- [Exercise objective]:
Which lines of the data include the string "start"? List them all.

- [Data]:

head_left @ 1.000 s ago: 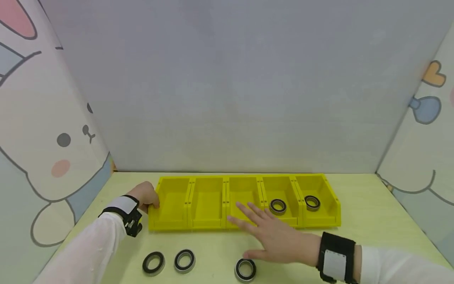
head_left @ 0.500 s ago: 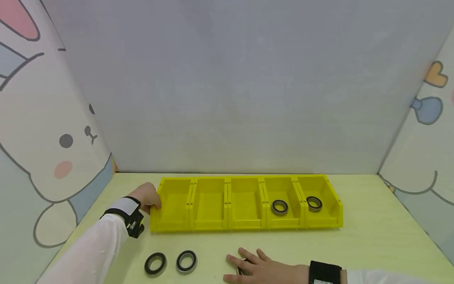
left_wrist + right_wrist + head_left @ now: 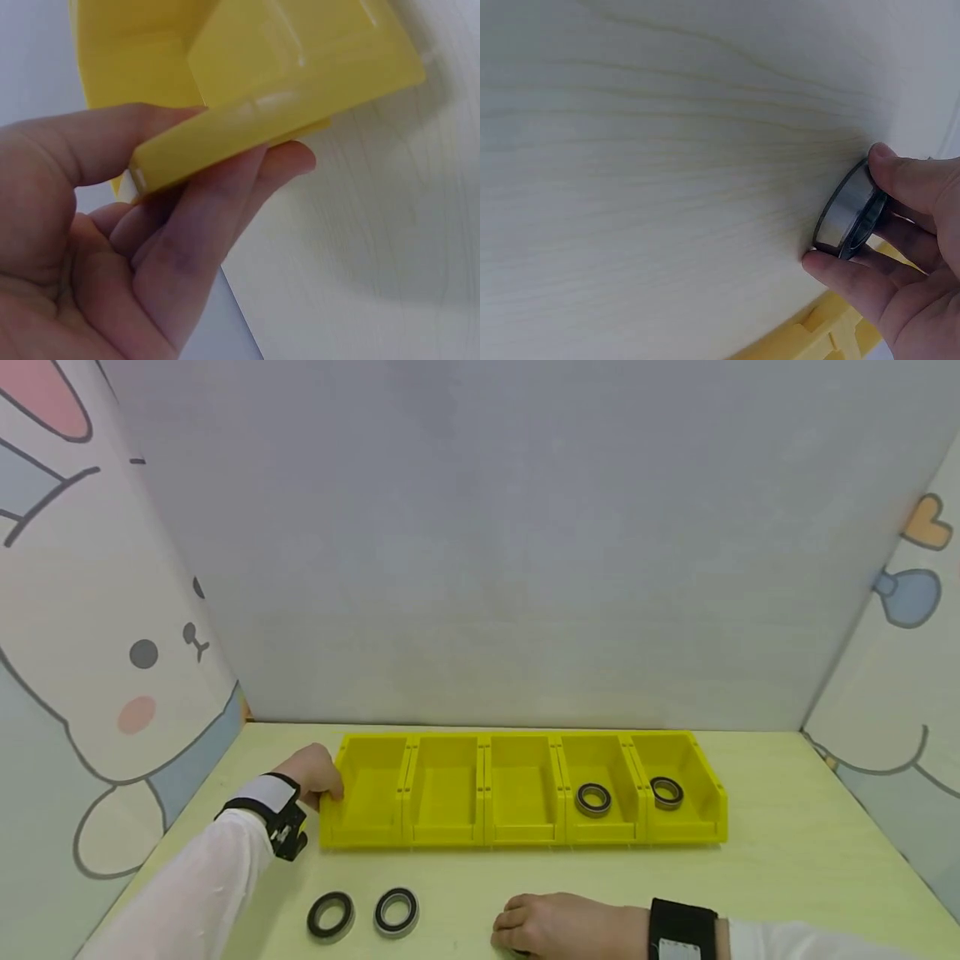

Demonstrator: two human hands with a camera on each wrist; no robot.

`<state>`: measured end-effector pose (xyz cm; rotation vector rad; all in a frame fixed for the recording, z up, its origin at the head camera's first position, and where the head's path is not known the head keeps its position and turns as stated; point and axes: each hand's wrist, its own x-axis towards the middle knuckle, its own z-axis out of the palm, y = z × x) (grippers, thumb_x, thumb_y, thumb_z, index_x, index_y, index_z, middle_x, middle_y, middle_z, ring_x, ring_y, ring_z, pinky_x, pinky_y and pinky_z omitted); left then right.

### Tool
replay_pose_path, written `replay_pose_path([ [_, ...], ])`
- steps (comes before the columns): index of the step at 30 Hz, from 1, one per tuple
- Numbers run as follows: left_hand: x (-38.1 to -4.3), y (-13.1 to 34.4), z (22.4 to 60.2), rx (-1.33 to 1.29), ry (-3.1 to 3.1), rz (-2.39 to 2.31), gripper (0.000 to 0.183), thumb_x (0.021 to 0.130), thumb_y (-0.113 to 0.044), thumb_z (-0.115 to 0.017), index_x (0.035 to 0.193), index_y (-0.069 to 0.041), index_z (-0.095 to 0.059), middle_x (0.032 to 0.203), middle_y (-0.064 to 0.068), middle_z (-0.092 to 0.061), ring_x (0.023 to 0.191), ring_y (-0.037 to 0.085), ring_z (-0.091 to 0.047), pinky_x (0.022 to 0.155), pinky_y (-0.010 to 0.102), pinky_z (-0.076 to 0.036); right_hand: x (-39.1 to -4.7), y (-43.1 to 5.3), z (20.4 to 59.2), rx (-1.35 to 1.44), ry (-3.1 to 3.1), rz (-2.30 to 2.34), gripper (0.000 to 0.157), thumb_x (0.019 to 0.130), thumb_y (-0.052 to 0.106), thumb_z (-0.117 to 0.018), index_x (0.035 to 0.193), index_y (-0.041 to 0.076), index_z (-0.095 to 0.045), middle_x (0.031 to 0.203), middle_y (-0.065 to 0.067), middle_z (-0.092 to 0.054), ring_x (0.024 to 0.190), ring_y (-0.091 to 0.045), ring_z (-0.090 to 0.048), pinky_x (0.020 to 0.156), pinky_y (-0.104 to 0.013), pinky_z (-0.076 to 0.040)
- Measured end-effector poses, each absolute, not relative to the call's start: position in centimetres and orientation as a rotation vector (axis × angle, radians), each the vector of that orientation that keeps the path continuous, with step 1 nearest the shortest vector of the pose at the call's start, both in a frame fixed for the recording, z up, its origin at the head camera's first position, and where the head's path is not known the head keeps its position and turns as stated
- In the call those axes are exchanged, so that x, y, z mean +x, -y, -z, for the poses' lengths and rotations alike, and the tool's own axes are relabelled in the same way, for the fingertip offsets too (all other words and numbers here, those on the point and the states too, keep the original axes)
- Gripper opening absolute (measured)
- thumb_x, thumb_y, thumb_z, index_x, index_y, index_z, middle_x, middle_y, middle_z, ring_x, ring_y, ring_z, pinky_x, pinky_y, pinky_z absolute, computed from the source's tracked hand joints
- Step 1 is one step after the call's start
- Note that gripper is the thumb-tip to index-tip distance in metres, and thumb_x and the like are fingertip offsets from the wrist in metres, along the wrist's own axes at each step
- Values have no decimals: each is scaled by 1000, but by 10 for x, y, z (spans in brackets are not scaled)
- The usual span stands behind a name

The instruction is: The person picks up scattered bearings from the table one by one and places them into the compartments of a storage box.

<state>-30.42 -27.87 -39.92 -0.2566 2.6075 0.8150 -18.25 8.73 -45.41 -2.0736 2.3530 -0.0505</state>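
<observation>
My left hand (image 3: 313,774) pinches the left side wall of the yellow bin row (image 3: 446,842), thumb inside and fingers outside, as the left wrist view shows. Near the front of the table my right hand (image 3: 551,927) grips a ball bearing (image 3: 849,210) between thumb and fingers; in the head view the hand hides nearly all of it. Two more bearings lie left of it on the table: one with a wide black face (image 3: 330,917), the other a black-and-silver ring (image 3: 396,912). The fourth compartment holds a bearing (image 3: 593,799), and so does the rightmost one, a similar bearing (image 3: 667,792).
The bins' three left compartments show bare yellow floors. A grey back wall (image 3: 480,568) stands behind the pale wooden table (image 3: 780,827). Side panels with cartoon drawings close off the left (image 3: 82,693) and the right (image 3: 907,693).
My right hand has come down from in front of the bins toward the table's front, and its spread fingers have closed round the bearing there. The left hand keeps its hold on the bin wall.
</observation>
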Motion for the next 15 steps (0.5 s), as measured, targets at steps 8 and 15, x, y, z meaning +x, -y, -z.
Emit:
replay_pose_path([
  [8,-303,278,398,-241,-2615,-817,23,75,4,-66,95,13,-59,86,17,-62,66,22,-67,61,34,-59,-186,-80,440,-2008,-2291,18,21,89,14,-63,110,14,-67,107,7,-66,94,0,-57,81,-8,-45],
  [15,-303,279,399,-249,-2606,-836,24,75,4,-66,96,13,-58,87,17,-62,67,22,-67,61,35,-59,-192,-62,406,-1823,-2311,-82,28,80,12,-71,107,15,-69,106,8,-66,90,2,-58,76,-9,-47],
])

- [Response]:
- Measured end-effector poses, each absolute, not relative to the call's start: position in centimetres and orientation as a rotation vector (axis × angle, radians), each the vector of that orientation that keeps the path continuous, with step 1 nearest the shortest vector of the pose at the call's start, both in a frame fixed for the recording, z up, its origin at the head camera's first position, and where the head's path is not known the head keeps its position and turns as stated
- Step 1 is one step after the call's start

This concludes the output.